Tuesday, March 1, 2011

Mom's Banana Bread


½ c margarine (melted in microwave)

2 c sugar

2 eggs

4 bananas, mashed

Cream and make sour milk (1 c milk and 1 Tbs. vinegar.).

Add:

2 tsp. vanilla

1 c sour milk

Mix and add:

1 c flour

Mix again then add:

2 tsp. baking soda

2 c flour

Pour into 2 greased bread pans. Bake at 350 degrees for 45-50 minutes.



I'm entering a contest.

Wanted: Your favorite recipe, along with the story of how it came to be your favorite.

My entry:
Love is simply the right combination of smashed bananas, sugar and sour milk. Doesn't sound like love? Well, that's what goes into my mom's banana bread and a warm hug is what comes out.

I can still smell the warm draft of my childhood as I'd walk through the door after a long day of school, greeted by the golden fragrance of love. Banana bread, like milk, eggs or flour, was a staple in our home. It was the solution to fill the hungry tummies of whining children before dinner, a snack to share with a friend, or sustenance to satisfy a scavenging teenager.

The recipe had its own humble origins. My grandma was the first to find the recipe in a neighborhood cookbook, which she showed me after many years of use. Little did the author know how many lives that recipe would reach and even bless.

In my elementary days, my mom kept her five children busy during long summers by enrolling us in a local 4-H club. The culminating event of the summer was entering the country fair. After passing off snicker doodles, I graduated to the banana bread category. Upon reviewing the awards, I was stunned to see my show stopping recipe had not won a huge, purple sweepstakes ribbon, but given a small, red third place ribbon instead. “Crust too gooey,” was scrawled upon it. I wondered what kind of banana bread they had been eating; banana bread needed to be moist to be good!

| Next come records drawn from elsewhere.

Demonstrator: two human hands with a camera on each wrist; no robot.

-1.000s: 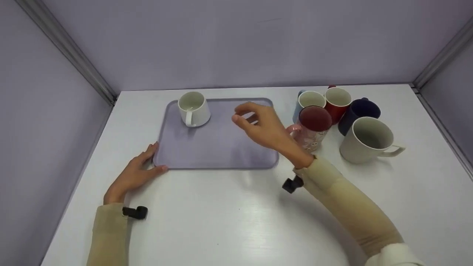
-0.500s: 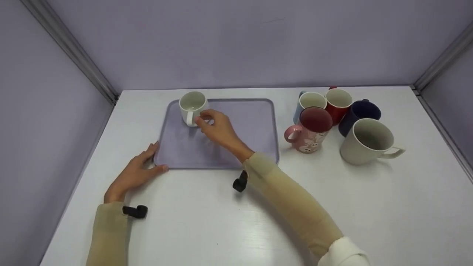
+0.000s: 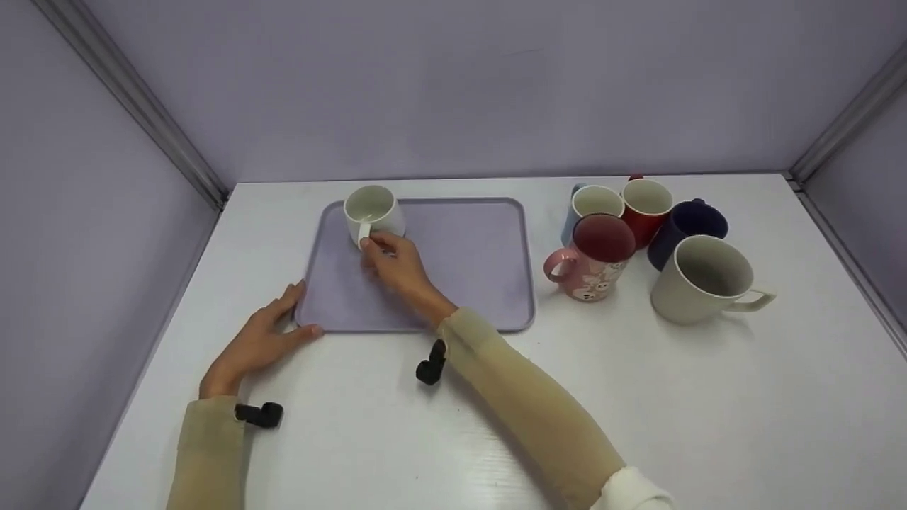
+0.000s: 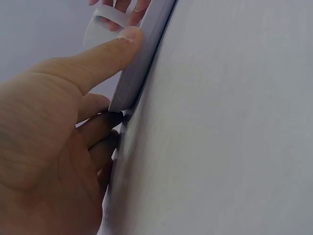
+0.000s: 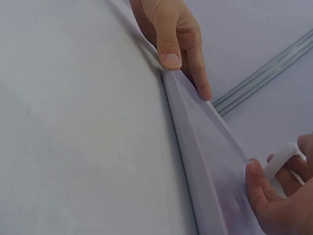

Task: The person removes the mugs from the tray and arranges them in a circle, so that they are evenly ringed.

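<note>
A white mug stands upright at the back left of the lavender tray. My right hand pinches its handle between thumb and fingers. In the right wrist view, fingers of the right hand lie about the white handle. My left hand rests at the tray's front left corner, fingers extended along the left side and thumb on the front rim. The left wrist view shows the left thumb against the tray edge.
To the tray's right stand a pink mug with a pattern, a light blue mug, a red mug, a dark blue mug and a large off-white mug. Lavender walls enclose the white table.
My right hand has moved left from above the tray's right half to the white mug and taken hold of its handle. The left hand has stayed at the tray corner.
</note>
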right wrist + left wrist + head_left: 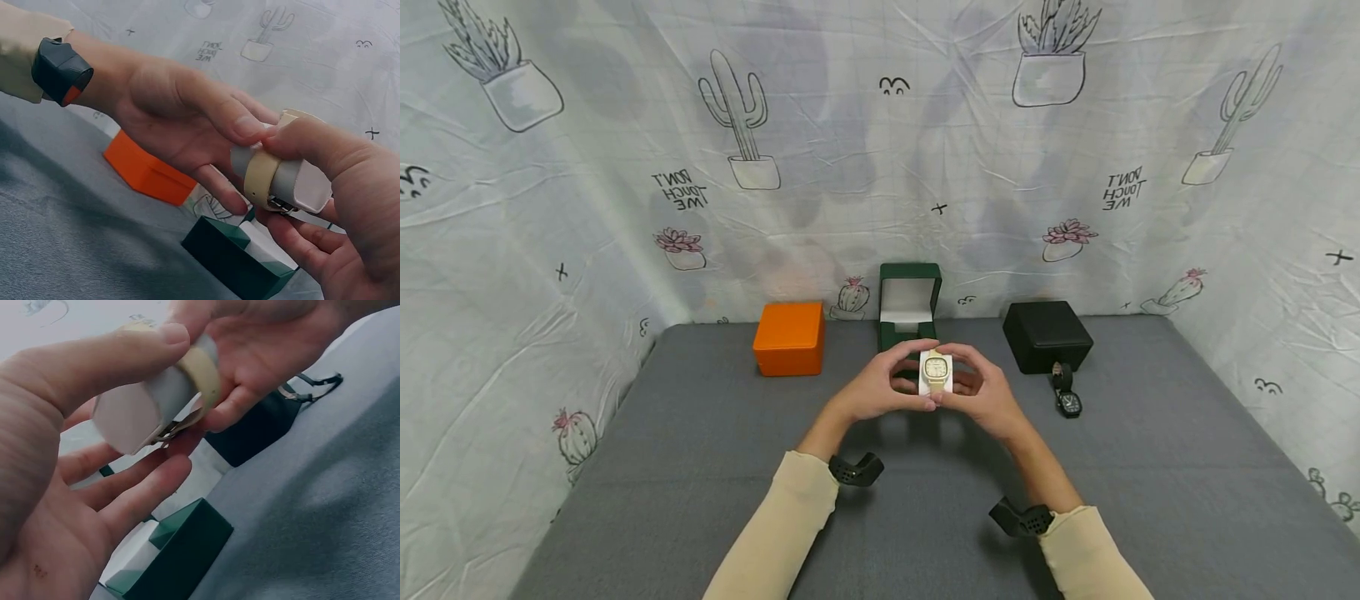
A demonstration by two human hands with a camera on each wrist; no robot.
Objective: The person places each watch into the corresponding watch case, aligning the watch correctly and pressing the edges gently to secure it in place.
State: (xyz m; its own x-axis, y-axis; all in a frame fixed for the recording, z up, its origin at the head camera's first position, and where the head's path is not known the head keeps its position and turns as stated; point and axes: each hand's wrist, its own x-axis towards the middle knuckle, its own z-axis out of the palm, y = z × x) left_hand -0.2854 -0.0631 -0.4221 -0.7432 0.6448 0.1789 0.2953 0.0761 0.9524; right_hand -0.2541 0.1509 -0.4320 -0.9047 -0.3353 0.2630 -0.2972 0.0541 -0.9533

I started making banana bread again after having my own children. My first attempts were worse than my county fair entry, with huge gooey valleys in the middle of my loaves. As my children grew, I grew with them- a mother who knew how to kiss scrapes and battle pirates, and the key ingredients of love fell together. After some thought and perhaps some new-found wisdom, I realized I had to add flour first to keep the vinegar from neutralizing the soda. Beyond the basics, however, I'd learned how to recreate what my mother and her mother had mastered.

Now that I'm a mother, I've found it has become a staple in our kitchen. Any time I have a “hot oven” it's a call for a batch of banana bread, for which I can always find a use. I know it will heal hurt feelings, comfort a friend who is mourning, and bring a crowd of people around my kitchen counter to enjoy good food and conversation together.

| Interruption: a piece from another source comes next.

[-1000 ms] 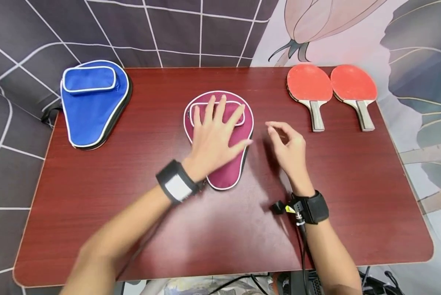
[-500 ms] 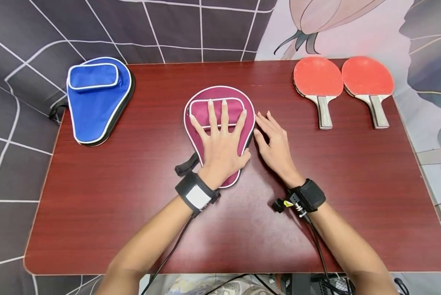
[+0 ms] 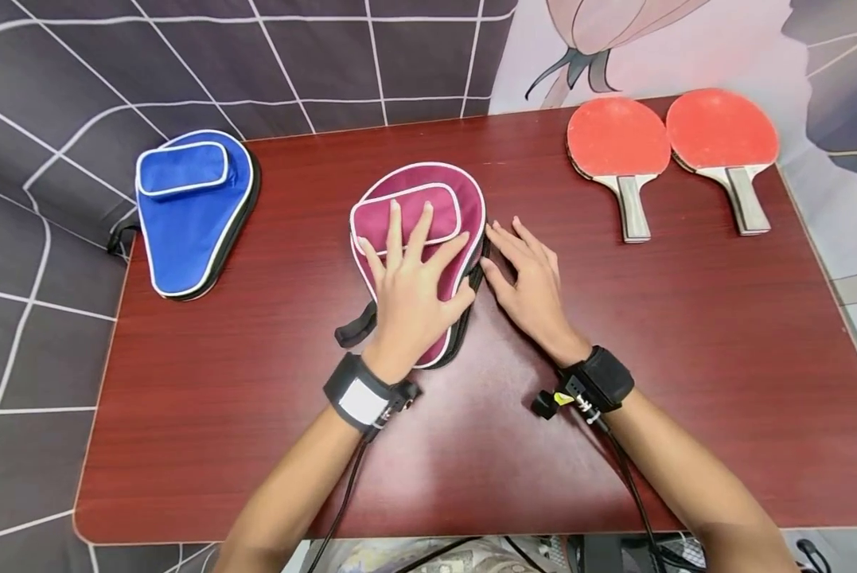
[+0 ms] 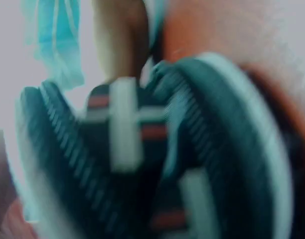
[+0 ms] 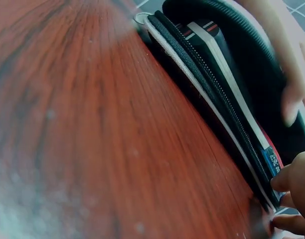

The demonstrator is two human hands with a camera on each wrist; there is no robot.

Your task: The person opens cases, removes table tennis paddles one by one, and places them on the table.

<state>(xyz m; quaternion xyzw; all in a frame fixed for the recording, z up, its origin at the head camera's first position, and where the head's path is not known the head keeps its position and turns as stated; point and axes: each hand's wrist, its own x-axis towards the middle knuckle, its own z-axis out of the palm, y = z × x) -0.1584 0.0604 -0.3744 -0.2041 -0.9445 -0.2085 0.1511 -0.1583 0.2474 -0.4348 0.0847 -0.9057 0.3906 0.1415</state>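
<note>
A maroon table tennis bat case [image 3: 467, 199] with white piping lies mid-table, unzipped and gaping on its right side. Over its front panel spreads my left hand [image 3: 408, 306], the thumb hooked at the raised lid edge. Fingertips of my right hand [image 3: 531, 290] touch the case's right edge. Inside the opening, a dark bat edge [image 5: 225, 69] shows in the right wrist view; a bat end [image 4: 125, 124] appears blurred between two zip rows in the left wrist view. How many bats are inside is unclear.
A blue bat case [image 3: 192, 223] lies at the back left of the red-brown table [image 3: 292, 461]. At the back right rest two red bats, a left one [image 3: 617, 139] and a right one [image 3: 722, 131], side by side. A patterned cloth wall [image 3: 313, 72] stands behind.
Both hands have come to the maroon case, the right one from beside it. My left hand has tilted the lid up, widening the right-side gap. The blue case and red bats stay put.
</note>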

I'm a much better baker now, as evidenced by my neighbors giving me their old bananas in hopes I'll make bread for them. I can't take the credit, but I can draw one conclusion that everyone needs a little extra love in their life, a warm hug, fresh out of a “hot oven.”

1 comment:

  1. I was talking to Abbie on the phone and she said, "Who makes banana bread with out butter and chocolate chips?" I got a good laugh out of that one and made sure to use butter and chocolate chips when I made it today for Randy since I dumped the kids on him until bedtime the minute he walked in the door from work. Mmmmmm, it was tastey as always!